Testing and Troubleshooting the Setup
Always test the configuration before reload:
nginx -t
Then reload Nginx and make a request through the public hostname. Check both the browser and the logs. Nginx access logs show whether the request reached Nginx. Error logs show connection failures, upstream timeouts, and bad gateway details.
A practical example: your Node.js app runs fine on curl http://127.0.0.1:3000, but the public site shows 502 Bad Gateway. That means Nginx is reachable, but it cannot successfully talk to the upstream. Check whether the app is listening on the expected address, whether the port is correct, and whether a local firewall blocks the connection.
Common reverse proxy issues include:
- Wrong upstream port or address.
- Backend bound to
localhostwhen Nginx runs in another container. - Missing WebSocket upgrade headers.

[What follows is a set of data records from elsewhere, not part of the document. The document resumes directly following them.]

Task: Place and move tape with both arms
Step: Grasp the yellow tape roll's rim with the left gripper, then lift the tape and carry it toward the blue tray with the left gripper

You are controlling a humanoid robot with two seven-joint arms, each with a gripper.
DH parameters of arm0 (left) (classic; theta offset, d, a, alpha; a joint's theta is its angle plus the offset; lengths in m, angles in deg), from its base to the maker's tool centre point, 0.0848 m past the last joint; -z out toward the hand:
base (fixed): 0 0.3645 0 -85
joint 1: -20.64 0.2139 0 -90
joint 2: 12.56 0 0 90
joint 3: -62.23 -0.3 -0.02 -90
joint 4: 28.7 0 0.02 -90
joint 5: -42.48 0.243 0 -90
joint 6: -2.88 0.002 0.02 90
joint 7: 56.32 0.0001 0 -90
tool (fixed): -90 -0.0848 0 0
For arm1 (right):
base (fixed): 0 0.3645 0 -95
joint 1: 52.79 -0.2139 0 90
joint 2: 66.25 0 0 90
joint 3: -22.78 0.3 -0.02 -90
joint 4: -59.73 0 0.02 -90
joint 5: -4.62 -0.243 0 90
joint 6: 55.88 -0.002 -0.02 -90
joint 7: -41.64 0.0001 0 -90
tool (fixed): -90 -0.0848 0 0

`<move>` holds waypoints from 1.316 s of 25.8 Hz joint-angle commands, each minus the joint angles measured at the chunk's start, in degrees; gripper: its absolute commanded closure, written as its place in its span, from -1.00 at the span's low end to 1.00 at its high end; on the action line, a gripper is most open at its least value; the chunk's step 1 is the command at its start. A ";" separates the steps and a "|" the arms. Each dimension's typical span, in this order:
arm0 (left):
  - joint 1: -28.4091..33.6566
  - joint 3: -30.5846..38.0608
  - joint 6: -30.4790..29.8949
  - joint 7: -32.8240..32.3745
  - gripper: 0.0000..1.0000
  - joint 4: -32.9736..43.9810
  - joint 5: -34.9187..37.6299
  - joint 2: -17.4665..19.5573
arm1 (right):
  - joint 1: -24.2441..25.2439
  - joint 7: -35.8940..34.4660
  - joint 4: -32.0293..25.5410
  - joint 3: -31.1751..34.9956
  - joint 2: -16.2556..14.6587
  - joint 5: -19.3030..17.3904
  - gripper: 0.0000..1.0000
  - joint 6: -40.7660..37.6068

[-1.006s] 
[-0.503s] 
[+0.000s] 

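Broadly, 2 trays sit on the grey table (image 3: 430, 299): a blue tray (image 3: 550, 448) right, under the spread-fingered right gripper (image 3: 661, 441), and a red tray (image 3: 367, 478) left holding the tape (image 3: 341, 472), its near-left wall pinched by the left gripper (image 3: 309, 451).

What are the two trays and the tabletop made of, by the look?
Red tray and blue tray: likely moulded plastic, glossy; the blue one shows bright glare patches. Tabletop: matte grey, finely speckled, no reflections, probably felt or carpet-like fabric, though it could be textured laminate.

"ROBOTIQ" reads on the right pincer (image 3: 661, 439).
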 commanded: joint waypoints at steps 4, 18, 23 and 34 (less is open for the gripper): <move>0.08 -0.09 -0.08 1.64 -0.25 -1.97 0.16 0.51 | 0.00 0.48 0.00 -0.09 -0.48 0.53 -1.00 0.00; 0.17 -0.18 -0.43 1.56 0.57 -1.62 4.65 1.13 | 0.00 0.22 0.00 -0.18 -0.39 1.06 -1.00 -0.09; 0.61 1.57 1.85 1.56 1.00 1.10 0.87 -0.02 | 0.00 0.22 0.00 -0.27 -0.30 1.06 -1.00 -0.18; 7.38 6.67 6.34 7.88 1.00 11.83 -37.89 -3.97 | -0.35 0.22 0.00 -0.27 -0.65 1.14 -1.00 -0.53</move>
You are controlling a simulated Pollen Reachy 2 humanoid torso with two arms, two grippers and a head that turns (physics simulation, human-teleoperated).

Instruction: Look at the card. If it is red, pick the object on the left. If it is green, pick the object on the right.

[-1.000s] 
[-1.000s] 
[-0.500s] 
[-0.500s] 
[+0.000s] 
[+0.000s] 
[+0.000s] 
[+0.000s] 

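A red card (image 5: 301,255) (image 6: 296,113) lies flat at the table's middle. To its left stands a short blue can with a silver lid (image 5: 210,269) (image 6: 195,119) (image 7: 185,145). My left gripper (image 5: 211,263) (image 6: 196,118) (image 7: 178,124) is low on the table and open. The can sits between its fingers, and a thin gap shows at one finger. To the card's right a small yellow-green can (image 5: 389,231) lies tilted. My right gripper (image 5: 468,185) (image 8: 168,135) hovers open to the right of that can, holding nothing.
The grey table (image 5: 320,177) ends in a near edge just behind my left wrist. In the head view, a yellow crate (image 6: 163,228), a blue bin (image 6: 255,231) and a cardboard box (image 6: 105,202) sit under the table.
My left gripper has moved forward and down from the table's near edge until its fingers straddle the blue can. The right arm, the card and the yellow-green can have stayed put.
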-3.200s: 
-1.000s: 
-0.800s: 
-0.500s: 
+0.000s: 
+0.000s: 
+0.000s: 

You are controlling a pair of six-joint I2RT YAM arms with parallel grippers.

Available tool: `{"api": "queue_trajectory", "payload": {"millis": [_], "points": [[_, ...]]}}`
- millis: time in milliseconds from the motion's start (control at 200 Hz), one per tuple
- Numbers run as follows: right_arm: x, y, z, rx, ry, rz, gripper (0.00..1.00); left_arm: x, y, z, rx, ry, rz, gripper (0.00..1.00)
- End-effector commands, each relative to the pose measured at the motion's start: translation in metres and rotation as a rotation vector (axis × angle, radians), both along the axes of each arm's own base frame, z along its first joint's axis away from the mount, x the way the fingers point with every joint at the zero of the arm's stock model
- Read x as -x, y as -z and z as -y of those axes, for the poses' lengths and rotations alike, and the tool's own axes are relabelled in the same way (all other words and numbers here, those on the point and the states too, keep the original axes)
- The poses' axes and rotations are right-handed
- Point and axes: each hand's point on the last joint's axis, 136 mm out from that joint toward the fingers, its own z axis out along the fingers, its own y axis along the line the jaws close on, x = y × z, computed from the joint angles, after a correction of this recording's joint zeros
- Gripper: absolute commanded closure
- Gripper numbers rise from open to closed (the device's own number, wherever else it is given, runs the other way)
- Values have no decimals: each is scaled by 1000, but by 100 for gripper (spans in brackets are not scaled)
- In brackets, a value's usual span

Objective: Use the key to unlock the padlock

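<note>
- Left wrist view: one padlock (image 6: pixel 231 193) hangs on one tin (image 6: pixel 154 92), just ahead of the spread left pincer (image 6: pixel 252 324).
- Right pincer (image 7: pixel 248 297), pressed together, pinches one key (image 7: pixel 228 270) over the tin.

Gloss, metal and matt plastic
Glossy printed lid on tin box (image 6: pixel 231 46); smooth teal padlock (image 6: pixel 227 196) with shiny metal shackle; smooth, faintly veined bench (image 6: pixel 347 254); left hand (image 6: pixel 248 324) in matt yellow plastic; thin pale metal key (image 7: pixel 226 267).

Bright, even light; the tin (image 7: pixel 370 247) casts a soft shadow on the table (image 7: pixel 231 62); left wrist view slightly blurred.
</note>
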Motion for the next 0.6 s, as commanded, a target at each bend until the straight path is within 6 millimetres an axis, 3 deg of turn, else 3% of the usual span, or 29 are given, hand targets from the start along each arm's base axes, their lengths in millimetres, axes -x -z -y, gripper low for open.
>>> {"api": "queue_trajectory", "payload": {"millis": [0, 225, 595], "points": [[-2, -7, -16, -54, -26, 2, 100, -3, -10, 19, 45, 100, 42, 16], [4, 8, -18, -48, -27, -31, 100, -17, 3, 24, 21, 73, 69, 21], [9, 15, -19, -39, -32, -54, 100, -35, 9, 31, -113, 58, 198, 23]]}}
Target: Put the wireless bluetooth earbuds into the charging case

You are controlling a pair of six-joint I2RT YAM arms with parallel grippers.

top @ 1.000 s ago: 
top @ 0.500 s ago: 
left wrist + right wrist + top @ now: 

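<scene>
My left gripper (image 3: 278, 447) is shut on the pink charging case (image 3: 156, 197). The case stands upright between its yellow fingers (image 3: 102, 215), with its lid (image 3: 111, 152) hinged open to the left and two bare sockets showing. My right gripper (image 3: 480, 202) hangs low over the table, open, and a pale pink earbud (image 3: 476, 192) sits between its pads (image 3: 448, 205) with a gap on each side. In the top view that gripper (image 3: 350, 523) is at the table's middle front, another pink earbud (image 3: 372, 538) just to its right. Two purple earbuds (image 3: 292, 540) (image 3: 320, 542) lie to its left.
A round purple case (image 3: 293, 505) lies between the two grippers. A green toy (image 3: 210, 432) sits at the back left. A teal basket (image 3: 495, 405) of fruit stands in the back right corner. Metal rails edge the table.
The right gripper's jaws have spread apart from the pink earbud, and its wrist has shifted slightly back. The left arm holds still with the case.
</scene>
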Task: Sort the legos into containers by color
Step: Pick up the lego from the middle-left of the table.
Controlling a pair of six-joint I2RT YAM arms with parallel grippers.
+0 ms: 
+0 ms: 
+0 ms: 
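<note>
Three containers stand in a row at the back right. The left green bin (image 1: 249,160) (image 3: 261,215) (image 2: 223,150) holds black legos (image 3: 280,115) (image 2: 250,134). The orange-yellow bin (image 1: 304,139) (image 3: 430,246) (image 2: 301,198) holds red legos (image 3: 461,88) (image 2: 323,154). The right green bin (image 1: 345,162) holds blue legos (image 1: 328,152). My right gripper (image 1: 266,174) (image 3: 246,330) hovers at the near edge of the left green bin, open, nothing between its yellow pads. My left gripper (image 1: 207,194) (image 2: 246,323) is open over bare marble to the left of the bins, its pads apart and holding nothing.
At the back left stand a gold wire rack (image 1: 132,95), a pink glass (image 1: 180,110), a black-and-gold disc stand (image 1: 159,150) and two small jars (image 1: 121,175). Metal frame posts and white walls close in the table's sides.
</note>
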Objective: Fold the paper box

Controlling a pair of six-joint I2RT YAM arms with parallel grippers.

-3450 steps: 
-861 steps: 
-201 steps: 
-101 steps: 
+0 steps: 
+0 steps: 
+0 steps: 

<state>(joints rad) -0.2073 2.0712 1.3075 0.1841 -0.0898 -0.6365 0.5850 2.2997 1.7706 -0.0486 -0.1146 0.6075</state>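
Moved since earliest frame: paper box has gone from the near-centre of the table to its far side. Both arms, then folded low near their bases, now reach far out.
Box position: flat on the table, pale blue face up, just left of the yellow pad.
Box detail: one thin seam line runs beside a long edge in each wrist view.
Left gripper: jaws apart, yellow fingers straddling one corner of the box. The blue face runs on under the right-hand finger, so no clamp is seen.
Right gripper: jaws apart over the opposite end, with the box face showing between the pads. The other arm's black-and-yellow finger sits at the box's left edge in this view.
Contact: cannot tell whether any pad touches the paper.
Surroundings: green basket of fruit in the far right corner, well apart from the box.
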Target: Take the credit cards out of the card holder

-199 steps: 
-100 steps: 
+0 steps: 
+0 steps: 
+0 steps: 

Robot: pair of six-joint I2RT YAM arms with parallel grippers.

- App rejecting requests because the
Hostheader is unexpected. - Incorrect URI rewrite caused by a trailing slash.
- Timeouts that are too short for a slow endpoint.
For deeper upstream failures, use Nginx 502 troubleshooting.
When to Get Help
Ask a DevOps engineer for help if the reverse proxy spans multiple containers, private networks, TLS certificates, or load-balanced upstreams. These setups can fail in ways that look like Nginx problems but are actually DNS, firewall, container networking, or application health issues.
You should also get help before exposing admin panels, internal APIs, or staging services through a public reverse proxy. Small routing mistakes can create serious access problems.
An Nginx reverse proxy setup is one of the most useful patterns in web infrastructure. Keep the routing clear, pass the right headers, test path behavior carefully, and let Nginx be the stable public entry point for your backend services.